▸ Work request
Produce an exact copy of the listing.

▸ Given information
# # # # #
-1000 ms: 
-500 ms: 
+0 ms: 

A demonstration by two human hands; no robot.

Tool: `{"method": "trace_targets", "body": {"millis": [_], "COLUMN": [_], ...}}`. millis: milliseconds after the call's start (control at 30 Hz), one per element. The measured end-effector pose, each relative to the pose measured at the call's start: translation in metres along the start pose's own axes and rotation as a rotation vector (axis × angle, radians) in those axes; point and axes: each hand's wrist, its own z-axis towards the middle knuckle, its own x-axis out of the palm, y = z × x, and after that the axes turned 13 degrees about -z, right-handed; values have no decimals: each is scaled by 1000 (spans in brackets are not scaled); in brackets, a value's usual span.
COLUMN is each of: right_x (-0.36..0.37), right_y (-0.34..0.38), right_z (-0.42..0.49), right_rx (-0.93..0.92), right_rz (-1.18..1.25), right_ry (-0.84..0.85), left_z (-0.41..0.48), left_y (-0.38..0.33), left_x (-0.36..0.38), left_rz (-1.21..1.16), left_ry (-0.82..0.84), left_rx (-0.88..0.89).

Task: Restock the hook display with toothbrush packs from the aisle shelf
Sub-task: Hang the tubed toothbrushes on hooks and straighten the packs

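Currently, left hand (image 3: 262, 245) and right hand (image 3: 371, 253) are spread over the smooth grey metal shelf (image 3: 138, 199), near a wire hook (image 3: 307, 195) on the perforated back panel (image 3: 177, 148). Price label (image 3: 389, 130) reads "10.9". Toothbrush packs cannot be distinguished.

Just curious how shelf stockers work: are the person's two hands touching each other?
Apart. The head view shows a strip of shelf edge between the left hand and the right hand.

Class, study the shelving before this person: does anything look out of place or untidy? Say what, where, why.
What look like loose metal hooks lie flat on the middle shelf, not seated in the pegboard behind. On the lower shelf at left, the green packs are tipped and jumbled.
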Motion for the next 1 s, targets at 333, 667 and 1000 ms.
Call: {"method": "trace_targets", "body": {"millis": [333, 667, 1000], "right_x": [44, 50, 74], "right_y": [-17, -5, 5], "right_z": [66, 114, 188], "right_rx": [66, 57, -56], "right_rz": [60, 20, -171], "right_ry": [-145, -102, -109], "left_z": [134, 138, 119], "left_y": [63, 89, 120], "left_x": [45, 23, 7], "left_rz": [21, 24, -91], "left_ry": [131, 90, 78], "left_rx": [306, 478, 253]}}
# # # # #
▸ Written solution
-1000 ms: 
-500 ms: 
+0 ms: 

A demonstration by two human hands; no robot.

Tool: `{"method": "trace_targets", "body": {"millis": [_], "COLUMN": [_], ...}}`. millis: milliseconds after the call's start (control at 30 Hz), one per element. The measured end-effector pose, each relative to the pose measured at the call's start: translation in metres along the start pose's own axes and rotation as a rotation vector (axis × angle, radians) in those axes; point and axes: each hand's wrist, its own z-axis towards the middle knuckle, its own x-axis out of the palm, y = z × x, and after that the axes turned 13 degrees about -z, right-handed; values have no decimals: each is scaled by 1000 (spans in brackets are not scaled); in brackets, a value's usual span.
COLUMN is each of: right_x (-0.36..0.37), right_y (-0.34..0.38), right_z (-0.42..0.49), right_rx (-0.93..0.92), right_rz (-1.18..1.25), right_ry (-0.84..0.85), left_z (-0.41..0.48), left_y (-0.38..0.33), left_x (-0.36..0.38), left_rz (-1.21..1.16), left_ry (-0.82..0.84), left_rx (-0.88..0.89).

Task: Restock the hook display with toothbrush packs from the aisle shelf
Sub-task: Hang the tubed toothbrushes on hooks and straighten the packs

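Currently, left hand (image 3: 262, 245) and right hand (image 3: 371, 253) are spread over the smooth grey metal shelf (image 3: 138, 199), near a wire hook (image 3: 307, 195) on the perforated back panel (image 3: 177, 148). Price label (image 3: 389, 130) reads "10.9". Toothbrush packs cannot be distinguished.

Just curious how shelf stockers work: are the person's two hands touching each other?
Apart. The head view shows a strip of shelf edge between the left hand and the right hand.

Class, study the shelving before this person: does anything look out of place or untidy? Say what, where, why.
What look like loose metal hooks lie flat on the middle shelf, not seated in the pegboard behind. On the lower shelf at left, the green packs are tipped and jumbled.
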Motion for the next 1 s, targets at 333, 667 and 1000 ms.
Call: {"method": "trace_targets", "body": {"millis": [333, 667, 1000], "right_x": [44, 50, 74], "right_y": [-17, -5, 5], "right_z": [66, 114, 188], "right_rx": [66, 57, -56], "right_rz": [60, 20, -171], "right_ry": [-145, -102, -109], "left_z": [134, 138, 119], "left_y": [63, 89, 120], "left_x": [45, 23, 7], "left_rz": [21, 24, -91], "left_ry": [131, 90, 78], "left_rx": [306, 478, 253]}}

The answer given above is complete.